▶ [Work to be completed]:
When you transcribe the lines below, keep every word the same and leave the pictures behind.

▶ [Stored data]:

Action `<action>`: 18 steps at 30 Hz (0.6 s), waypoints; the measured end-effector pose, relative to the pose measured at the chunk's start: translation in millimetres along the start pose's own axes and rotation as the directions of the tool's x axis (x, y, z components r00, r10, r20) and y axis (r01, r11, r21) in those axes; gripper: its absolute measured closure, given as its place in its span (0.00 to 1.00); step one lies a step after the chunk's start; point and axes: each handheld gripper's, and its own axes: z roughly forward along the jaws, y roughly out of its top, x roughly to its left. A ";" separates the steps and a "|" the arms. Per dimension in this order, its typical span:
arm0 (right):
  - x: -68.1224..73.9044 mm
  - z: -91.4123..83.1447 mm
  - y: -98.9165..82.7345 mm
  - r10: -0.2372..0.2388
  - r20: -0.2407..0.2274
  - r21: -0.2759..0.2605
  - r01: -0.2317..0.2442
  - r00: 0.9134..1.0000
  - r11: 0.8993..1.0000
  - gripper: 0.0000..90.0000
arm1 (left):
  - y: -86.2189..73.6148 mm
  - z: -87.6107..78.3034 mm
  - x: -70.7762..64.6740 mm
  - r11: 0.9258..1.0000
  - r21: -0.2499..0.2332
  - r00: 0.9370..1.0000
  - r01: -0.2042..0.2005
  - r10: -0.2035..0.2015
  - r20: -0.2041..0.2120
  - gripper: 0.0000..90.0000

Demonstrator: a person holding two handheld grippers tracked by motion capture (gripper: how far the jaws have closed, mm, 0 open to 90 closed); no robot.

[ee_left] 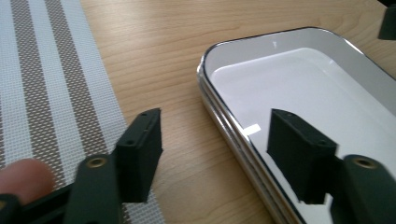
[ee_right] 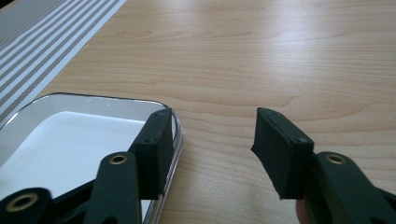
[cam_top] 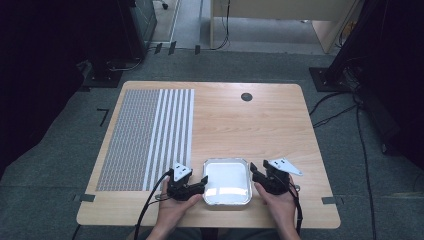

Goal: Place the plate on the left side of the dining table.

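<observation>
Left tool [ee_left: 212,154] straddles the tray's [cam_top: 227,200] left rim, one jaw over the white inside, the other outside above the desk [cam_top: 260,125]; jaws apart, not pinching yet. Right tool [ee_right: 212,149] likewise over the right rim, released, inner jaw over the tray, outer jaw clear. Tray sits flat at the near edge of the desk, centre, between both hands. Striped mat [cam_top: 150,135] lies left of it, well apart.

Bright overhead light; glare on tray [cam_top: 227,181]; dark surroundings.
</observation>
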 end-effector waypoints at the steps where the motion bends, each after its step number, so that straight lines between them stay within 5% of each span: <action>1: 0.0 0.0 0.0 0.000 0.000 0.000 0.000 1.000 1.000 0.54 | 0.0 0.0 0.0 1.000 0.000 1.000 0.000 0.000 0.000 0.46; 7: -0.9 2.4 -2.3 0.026 -0.010 0.009 -0.026 1.000 1.000 0.70 | -2.2 2.0 -9.6 1.000 0.023 1.000 -0.016 0.016 0.021 0.64; 10: -3.2 2.5 -4.6 0.103 -0.034 0.010 -0.102 0.994 0.995 0.81 | -3.5 1.3 -13.3 0.999 0.034 0.999 -0.034 0.033 0.032 0.73; 15: -5.3 3.6 -5.1 0.134 -0.046 0.021 -0.133 0.990 0.991 0.87 | -3.6 1.8 -12.9 0.999 0.043 0.999 -0.027 0.026 0.029 0.76; 16: -6.6 3.4 -4.3 0.173 -0.101 0.034 -0.170 0.980 0.985 0.92 | -3.2 1.3 -13.0 0.999 0.039 0.999 -0.026 0.025 0.028 0.77; 18: -6.5 4.0 -4.3 0.193 -0.134 0.041 -0.189 0.972 0.981 0.93 | -3.2 1.3 -13.1 0.999 0.040 0.999 -0.026 0.025 0.025 0.78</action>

▶ [Exercise answer]:
Action `<action>`: 18 steps at 30 Hz (0.6 s), waypoints; the measured end-effector pose, relative to the pose measured at the chunk's start: translation in millimetres along the start pose's own axes and rotation as the directions of the tool's x axis (x, y, z components r00, r10, r20) and y axis (r01, r11, r21) in those axes; gripper: its absolute measured closure, given as its place in its span (0.00 to 1.00); step one lies a step after the chunk's start; point and axes: each handheld gripper's, and its own axes: z roughly forward along the jaws, y roughly out of its top, x roughly to its left. A ";" separates the steps and a "|" the arms. Per dimension in this order, its typical span:
arm0 (right):
  - x: -68.1224..73.9044 mm
  - z: -91.4123..83.1447 mm
  - y: -98.9165..82.7345 mm
  - r10: -0.2372..0.2388
  - r20: -0.2407..0.2274
  - r21: -0.2759..0.2605
  - r01: -0.2317..0.2442
  - r00: 0.9134..1.0000
  - r11: 0.8993..1.0000
  - gripper: 0.0000..90.0000
arm1 (left):
  - y: -86.2189..73.6148 mm
  - z: -87.6107..78.3034 mm
  - x: -70.7762..64.6740 mm
  - r11: 0.9258..1.0000
  - r21: -0.2499..0.2332
  - r00: 0.9370..1.0000
  - r01: -0.2042..0.2005
  - r10: -0.2035..0.2015
  - r20: -0.2041..0.2120
  - gripper: 0.0000..90.0000

Demonstrator: a person holding two handheld grippers tracked by motion capture (gripper: how far the jaws have closed, mm, 0 open to 90 closed); no robot.

[ee_left] 
[ee_right] 
[cam_top] 

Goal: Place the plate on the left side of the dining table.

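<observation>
Left tool [ee_left: 212,154] straddles the tray's [cam_top: 227,200] left rim, one jaw over the white inside, the other outside above the desk [cam_top: 260,125]; jaws apart, not pinching yet. Right tool [ee_right: 212,149] likewise over the right rim, released, inner jaw over the tray, outer jaw clear. Tray sits flat at the near edge of the desk, centre, between both hands. Striped mat [cam_top: 150,135] lies left of it, well apart.

Bright overhead light; glare on tray [cam_top: 227,181]; dark surroundings.
</observation>
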 end-effector waypoints at the steps where the motion bends, each after its step number, so that straight lines between them stay within 5% of each span: <action>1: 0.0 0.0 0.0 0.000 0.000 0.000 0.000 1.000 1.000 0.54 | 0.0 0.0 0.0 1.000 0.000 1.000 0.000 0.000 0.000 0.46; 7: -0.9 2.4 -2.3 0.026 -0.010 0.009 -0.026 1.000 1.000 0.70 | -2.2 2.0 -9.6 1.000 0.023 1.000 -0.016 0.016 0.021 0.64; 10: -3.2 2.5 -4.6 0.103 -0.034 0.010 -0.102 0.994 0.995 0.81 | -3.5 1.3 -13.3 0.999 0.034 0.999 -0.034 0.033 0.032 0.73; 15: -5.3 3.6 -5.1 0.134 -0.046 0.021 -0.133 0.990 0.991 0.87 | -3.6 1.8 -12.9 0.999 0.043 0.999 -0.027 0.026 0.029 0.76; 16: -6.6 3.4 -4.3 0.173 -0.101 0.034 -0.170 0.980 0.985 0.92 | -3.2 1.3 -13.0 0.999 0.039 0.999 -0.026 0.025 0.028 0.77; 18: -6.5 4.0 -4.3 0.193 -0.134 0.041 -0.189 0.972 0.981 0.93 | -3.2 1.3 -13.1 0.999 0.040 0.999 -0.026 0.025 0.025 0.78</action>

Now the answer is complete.